Creon frowned. "That looks about as dangerous as a gnat."
"It was only found three months ago by an avox cleaning a vent," Lucrezia said. "It's not a projectile like that dart. It's a mine."
She pressed a fingernail to a slit in the sphere's side. With a quiet shhttth, a tiny needle burst out from the globe's shell. It hung in the air no longer than a blink before it was gone, retracted back into the metal and leaving only the perfect sphere again.
Creon glanced back and forth between the globe and the dart. "Then what's that?"
"A diversion," Lucrezia explained, picking up the dart again and twirling it in the air. "The men you hanged fired this dart, thinking it was coated with a poison to kill your father. It carried a toxin, but a nonlethal one. At worst, it would have given Coriolanus a stomachache. Those three were duped. They were diversions, scapegoats to take the blame for the real killers."
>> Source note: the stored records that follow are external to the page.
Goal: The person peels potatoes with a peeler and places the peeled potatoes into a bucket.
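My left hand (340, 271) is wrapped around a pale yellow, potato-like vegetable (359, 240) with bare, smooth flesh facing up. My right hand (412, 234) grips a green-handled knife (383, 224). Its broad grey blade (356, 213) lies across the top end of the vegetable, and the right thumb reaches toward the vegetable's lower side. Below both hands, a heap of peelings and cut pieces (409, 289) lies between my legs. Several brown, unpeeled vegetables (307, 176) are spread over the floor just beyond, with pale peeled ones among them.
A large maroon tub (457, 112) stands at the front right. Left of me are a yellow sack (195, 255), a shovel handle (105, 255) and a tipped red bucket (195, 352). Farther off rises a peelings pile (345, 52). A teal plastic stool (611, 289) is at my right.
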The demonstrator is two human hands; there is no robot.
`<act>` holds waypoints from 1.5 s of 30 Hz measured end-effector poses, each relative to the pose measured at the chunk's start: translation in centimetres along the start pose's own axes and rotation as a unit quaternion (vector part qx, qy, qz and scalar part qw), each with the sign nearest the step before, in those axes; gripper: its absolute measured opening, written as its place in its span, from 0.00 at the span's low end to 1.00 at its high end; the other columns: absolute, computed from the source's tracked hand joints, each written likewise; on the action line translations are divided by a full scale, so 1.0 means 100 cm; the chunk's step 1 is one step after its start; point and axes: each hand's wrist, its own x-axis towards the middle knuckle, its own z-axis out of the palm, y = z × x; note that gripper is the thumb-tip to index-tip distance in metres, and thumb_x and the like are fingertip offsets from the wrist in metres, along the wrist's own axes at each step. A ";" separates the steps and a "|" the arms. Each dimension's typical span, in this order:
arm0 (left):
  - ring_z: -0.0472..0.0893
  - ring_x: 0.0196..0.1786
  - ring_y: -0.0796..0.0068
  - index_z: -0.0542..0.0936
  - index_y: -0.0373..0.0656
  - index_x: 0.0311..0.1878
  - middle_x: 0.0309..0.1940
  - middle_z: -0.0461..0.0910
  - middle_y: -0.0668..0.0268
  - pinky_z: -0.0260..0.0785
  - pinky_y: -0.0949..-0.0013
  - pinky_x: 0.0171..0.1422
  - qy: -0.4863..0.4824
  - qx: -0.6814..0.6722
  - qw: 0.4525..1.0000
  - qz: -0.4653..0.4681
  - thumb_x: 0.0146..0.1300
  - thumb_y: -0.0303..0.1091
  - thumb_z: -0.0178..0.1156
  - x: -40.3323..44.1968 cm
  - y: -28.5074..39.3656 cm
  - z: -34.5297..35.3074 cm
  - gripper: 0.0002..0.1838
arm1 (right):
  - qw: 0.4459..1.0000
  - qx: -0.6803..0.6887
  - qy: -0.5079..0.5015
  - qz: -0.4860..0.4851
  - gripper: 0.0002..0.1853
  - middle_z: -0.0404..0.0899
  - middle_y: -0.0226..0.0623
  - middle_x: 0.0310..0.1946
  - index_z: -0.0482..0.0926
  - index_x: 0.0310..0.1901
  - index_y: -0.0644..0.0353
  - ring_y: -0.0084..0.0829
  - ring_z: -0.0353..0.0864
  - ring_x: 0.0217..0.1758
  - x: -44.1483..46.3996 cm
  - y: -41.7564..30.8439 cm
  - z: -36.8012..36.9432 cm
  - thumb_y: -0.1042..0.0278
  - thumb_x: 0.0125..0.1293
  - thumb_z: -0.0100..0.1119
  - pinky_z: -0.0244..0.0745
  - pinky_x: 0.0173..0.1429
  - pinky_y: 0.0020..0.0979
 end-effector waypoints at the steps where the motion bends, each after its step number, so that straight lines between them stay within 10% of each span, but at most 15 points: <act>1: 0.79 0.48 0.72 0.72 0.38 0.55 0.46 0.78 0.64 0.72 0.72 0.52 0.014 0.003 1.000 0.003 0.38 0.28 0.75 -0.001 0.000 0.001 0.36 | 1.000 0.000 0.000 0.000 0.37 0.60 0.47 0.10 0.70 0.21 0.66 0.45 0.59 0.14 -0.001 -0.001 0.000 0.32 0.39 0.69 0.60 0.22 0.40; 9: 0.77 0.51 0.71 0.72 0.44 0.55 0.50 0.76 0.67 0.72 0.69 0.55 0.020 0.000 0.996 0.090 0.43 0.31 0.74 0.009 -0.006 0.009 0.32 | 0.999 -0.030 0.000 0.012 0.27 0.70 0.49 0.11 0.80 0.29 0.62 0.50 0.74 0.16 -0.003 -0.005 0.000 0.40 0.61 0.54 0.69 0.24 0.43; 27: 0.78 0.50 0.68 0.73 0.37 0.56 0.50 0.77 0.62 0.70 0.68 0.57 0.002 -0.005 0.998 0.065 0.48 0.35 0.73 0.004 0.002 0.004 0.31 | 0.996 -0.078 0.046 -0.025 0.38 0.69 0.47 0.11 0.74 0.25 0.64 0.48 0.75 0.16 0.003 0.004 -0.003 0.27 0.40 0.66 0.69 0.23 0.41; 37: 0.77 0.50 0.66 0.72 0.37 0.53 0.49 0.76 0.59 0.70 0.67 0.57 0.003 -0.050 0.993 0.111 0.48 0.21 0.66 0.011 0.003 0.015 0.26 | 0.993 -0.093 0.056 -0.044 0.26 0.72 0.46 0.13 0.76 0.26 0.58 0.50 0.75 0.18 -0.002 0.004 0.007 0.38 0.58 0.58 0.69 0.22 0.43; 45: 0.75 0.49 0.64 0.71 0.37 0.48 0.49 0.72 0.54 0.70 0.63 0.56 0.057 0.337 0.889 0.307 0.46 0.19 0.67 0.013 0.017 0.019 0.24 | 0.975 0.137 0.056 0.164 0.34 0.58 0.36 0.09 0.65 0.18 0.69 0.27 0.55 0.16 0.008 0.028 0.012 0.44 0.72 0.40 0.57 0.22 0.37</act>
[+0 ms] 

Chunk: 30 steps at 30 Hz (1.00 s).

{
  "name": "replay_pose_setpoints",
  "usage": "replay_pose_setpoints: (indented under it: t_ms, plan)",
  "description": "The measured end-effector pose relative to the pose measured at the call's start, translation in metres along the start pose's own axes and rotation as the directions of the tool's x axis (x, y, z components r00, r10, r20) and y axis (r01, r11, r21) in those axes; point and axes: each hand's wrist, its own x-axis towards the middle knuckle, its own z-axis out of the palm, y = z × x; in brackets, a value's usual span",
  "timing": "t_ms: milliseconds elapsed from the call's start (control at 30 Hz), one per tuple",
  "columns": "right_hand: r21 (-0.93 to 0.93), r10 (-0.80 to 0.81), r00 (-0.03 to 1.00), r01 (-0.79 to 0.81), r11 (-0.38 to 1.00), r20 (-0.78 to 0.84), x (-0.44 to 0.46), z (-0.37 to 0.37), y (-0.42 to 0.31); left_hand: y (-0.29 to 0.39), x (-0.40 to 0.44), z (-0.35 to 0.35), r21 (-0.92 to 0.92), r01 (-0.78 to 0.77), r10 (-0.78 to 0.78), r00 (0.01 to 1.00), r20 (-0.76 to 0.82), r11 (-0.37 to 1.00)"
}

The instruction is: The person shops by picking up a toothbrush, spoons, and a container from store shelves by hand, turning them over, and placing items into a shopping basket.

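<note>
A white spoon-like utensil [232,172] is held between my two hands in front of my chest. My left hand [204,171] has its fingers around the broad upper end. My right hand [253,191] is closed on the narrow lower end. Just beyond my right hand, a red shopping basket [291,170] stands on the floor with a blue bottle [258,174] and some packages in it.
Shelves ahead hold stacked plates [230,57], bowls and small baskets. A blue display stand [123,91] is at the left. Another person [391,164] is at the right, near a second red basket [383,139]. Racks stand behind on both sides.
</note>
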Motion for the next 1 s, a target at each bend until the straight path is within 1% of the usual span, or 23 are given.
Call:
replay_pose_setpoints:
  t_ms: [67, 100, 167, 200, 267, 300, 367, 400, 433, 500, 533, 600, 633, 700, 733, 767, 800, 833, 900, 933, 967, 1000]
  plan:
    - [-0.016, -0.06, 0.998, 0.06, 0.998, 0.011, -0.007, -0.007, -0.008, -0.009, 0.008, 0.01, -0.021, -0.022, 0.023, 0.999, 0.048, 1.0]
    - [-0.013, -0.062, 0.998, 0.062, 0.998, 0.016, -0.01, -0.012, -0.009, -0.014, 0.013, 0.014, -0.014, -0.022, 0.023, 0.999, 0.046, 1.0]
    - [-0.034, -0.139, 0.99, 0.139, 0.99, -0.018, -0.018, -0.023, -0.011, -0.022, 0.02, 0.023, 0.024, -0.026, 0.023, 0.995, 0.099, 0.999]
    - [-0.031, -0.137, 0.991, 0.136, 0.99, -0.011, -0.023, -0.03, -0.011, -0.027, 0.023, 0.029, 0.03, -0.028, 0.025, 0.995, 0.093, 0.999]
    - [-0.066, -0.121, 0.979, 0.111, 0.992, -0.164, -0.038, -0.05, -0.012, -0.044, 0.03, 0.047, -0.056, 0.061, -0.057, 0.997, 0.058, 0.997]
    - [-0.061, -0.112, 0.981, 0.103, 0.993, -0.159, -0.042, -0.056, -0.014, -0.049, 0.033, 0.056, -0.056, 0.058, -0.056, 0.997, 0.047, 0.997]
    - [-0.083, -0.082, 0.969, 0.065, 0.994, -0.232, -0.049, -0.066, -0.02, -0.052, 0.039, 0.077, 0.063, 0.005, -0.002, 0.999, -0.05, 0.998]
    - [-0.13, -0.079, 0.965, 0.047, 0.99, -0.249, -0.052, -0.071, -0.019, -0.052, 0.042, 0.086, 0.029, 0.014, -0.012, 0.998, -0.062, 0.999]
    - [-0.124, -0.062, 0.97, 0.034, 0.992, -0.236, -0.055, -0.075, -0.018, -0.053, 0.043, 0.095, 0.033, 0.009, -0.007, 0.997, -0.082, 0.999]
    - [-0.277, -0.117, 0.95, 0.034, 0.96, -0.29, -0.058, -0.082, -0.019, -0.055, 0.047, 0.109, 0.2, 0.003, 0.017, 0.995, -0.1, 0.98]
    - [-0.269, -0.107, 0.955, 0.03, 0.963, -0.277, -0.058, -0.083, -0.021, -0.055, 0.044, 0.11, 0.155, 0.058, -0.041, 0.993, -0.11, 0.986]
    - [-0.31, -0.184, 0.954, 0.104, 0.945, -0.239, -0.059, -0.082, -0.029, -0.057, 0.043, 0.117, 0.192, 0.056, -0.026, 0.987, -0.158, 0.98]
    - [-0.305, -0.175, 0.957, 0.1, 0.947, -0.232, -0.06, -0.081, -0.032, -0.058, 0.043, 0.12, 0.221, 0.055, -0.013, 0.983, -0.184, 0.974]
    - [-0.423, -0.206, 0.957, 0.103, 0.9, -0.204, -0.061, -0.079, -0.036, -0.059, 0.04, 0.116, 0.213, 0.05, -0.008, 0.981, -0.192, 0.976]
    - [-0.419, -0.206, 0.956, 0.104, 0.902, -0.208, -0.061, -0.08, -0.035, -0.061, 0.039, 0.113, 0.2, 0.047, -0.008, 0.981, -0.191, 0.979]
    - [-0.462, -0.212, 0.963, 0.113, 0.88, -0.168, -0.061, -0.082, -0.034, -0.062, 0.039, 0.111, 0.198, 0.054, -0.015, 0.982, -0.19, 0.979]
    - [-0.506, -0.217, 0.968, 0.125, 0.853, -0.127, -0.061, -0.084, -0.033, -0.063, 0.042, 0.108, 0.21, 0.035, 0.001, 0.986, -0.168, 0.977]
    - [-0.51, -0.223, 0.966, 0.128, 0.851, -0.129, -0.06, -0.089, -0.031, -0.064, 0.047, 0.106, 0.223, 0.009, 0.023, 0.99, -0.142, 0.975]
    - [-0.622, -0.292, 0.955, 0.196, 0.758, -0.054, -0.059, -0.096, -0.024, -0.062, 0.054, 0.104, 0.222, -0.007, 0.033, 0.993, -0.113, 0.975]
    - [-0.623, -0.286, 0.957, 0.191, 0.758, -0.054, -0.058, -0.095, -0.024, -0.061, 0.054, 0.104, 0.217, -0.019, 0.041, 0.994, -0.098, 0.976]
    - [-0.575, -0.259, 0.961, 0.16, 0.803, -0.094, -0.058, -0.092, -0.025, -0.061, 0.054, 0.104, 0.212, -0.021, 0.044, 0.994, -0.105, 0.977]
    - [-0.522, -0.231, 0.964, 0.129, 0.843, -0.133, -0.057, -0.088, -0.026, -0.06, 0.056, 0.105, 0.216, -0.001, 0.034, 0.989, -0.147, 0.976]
She set down the dart again and ran her thumb over the globe. "I've had this analyzed ever since we found it. It's a one-use item, but we've picked up the essence of the poison it carried. Very lethal, very dangerous. From what my analysts can tell, it was laid on this very table the day your father died. Worse, it was programmed to identify him in a crowd, seek him out, and latch onto him, even if other people were in the room - ensuring that it would find its mark as long as Coriolanus set foot in here."
A shiver crossed Creon's neck. "What are you saying?"
"Someone recorded his exact facial features, his DNA, his wardrobe, everything," Lucrezia said. She folded her arms and leaned back with a smug smile, as if she'd cornered the murderers right there and then. "Someone had access to everything your father did. They made sure there would be no mistakes, and they programmed this globe with everything it would need to guarantee a kill."
"So the killers…"
"…were not aggravated anarchists from District 8, no. Whoever killed your father had known Coriolanus for a long time. It's a good bet he trusted them enough to let them into every room of this building. Your father's murderer was from the Capitol, and they most certainly have walked these halls many times."
Creon knew where this lead. "They're still here, then. In this building, probably, someone I've trusted, spoken too many times, given assignments…"
"It's a good bet," Lucrezia mused.
"Then – "
"Then your worst bet would be to tip them off that they've been uncovered," Lucrezia cut him off. "Going into hiding would be exactly the wrong move."
"I'm not running, woman," Creon snapped. "But I'm not staying put, either. If they targeted my father, they have their eyes on one or both of two things that are mine and mine alone – my title, or my house."
"And because of that, they may be trying to get something out of you that they couldn't from your father," Lucrezia said. "That's much more plausible than killing your family for no reason other than murderous intent. If they were someone Coriolanus trusted, then they likely are close to you, as well. If you run, you tip them off. But if you stay the course…if you try to find the beasts who killed your father, well…you have a chance to save your legacy, to bring your father's killers to justice, and to keep the peace."
Creon scoffed. "You make it sound easy. If they're someone close to me, they'll know exactly what you're up to, as well. Your identity isn't exactly a secret. As soon as whoever this killer – or killers – may be, they'll figure out I'm on to them the moment they see you sniffing around."
"I have my ways. I trade in information. I'm used to discretion."
"I'm not convinced."
"Then we find another source to sniff around our ranks," Lucrezia said. She smiled. "There is…someone among us, someone close to you, who is an unknown to anyone – even to us. Someone who could do the job without drawing a hint of suspicion."
"And who is that?"
"Someone in the spotlight yet still under the radar. I believe she'll be giving a speech in District 12 tomorrow morning."